Anyway, to the point: I've written a small program to make an image of
the Mandelbrot set in Common Lisp. It's mostly numerical calculation
with floating-point numbers. I started measuring the performance of
this little program across different implementations. I used always
the same parameters: a 640x480 image, 255 max iterations, and a fixed
region of the complex plane. All implementations took something around
100 to 200 seconds to calculate.
Then I made a C version to get a reference for performance. It was
written similarly (as far as possible) to the CL version, and with no
optimizations (as with the CL version). It ran at about 1.5 seconds.
Having seen evidence of CL code doing numerical computations almost as
fast (or sometimes faster) than C code, using CMUCL, I've decided I
could improve the performance of this little program. I added type
declarations and (declare (optimize speed)). The program compiled in
CMUCL dropped to 2.4 seconds execution time. I was really impressed.
But then I tried to compile and run the same program with other
implementations, and none of them showed similar performance gains.
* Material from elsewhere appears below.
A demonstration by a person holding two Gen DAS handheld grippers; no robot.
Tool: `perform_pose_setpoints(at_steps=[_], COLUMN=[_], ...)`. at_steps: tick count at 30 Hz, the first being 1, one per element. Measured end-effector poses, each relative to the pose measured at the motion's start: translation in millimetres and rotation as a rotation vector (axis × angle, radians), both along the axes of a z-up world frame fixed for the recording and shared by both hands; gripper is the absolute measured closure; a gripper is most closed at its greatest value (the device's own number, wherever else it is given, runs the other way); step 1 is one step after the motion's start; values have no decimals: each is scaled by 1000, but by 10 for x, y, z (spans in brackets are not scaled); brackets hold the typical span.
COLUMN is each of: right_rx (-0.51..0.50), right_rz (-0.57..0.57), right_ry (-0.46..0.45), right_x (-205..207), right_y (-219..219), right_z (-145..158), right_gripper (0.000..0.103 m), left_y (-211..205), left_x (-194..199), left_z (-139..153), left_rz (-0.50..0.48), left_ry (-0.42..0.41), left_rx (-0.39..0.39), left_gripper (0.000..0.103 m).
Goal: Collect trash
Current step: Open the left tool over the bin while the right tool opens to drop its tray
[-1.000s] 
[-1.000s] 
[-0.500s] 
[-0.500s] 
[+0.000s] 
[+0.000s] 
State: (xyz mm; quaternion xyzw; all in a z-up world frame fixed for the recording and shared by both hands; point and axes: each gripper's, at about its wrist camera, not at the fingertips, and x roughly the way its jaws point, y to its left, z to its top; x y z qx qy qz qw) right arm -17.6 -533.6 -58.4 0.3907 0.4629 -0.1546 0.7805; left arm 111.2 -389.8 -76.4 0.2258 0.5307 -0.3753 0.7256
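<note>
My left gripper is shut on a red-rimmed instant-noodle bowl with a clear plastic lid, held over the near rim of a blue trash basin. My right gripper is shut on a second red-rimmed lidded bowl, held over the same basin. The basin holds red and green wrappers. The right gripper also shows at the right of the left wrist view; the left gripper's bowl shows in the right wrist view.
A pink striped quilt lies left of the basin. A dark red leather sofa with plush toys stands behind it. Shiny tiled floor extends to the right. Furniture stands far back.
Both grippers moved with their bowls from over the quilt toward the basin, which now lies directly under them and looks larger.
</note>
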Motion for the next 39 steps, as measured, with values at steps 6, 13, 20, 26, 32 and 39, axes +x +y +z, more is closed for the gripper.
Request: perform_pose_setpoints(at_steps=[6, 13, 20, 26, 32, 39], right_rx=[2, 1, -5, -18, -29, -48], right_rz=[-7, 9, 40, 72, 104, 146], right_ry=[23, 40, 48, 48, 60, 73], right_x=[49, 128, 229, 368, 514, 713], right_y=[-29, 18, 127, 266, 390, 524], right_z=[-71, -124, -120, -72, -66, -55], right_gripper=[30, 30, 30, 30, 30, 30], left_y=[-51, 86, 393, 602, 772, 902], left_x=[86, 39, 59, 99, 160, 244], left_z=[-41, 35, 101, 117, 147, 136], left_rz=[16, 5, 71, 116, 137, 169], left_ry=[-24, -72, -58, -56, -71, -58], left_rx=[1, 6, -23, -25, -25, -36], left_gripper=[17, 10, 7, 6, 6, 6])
Actually, most didn't show any difference. Here are some approximate
results:
C version (gcc 3.2) 1.5 s
CMUCL (linux) 2.4 s
CLISP (linux) 70 s
CLISP (Windows) 100 s
Corman Lisp 2.0 (Win) Trial 150 s
Allegro CL 6.2 (Win) Trial 170 s
LispWorks 4.2 Personal Ed.(Win) 120 s
So, finally, what I want to ask is: is this brutal difference in
performance (between CMUCL and others) to be expected anyway, or am I
doing something wrong with other implementations ? I tried to use
(proclaim '(optimize (speed 3) (safety 0) (debug 0))) at the top
level, but it didn't do much. Is there something I can do to improve
performance in the other implementations ?
I want to do mostly graphics-related programs in CL, and they will use
floating point computations heavily. It is especially bad to me if no
Windows implementation can attain a reasonable performance for this
kind of tasks. Performance two orders of magnitude worse than C is
terribly impractical and descouraging.
Thanks for any help.
[...]
AAF> So, finally, what I want to ask is: is this brutal difference
AAF> in performance (between CMUCL and others) to be expected
AAF> anyway, or am I doing something wrong with other
AAF> implementations ?
We did a collective optimization session right here in cll some years ago
with Allegro and CMUCL on some ray tracing code and while CMUCL seemed
faster there wasn't a 'brutal' difference. You are probably overlooking
something simple, if you could post the code we probably could help.
AAF> I tried to use (proclaim '(optimize (speed
AAF> 3) (safety 0) (debug 0))) at the top level, but it didn't do
AAF> much.
Did you type it at the top level prompt or did you add it to the files
to be compiled? Proclaim is a function and compiler does nothing
special to make the proclamation apply to the file it is compiling
when it appears at the top level. Use declaim instead (or you could
wrap your proclaim in an eval-when).
AAF> Is there something I can do to improve performance in
AAF> the other implementations ? [...]
Probably, tough to tell w/o seeing the code.
cheers,
BM
>>>>> "Andrei" == Andrei de A, Formiga <·····@gdnmail.net> writes:
Andrei> Bulent Murtezaoglu <··@acm.org> wrote in message news:<··············@acm.org>...
>>
>> Probably, tough to tell w/o seeing the code.
>>
>> cheers,
>>
>> BM
Andrei> Ok, here is the code (after optmizations). CMUCL also wants me to
Andrei> declare complex numbers as (complex single-float), but some
Andrei> implementations give an error when I do that.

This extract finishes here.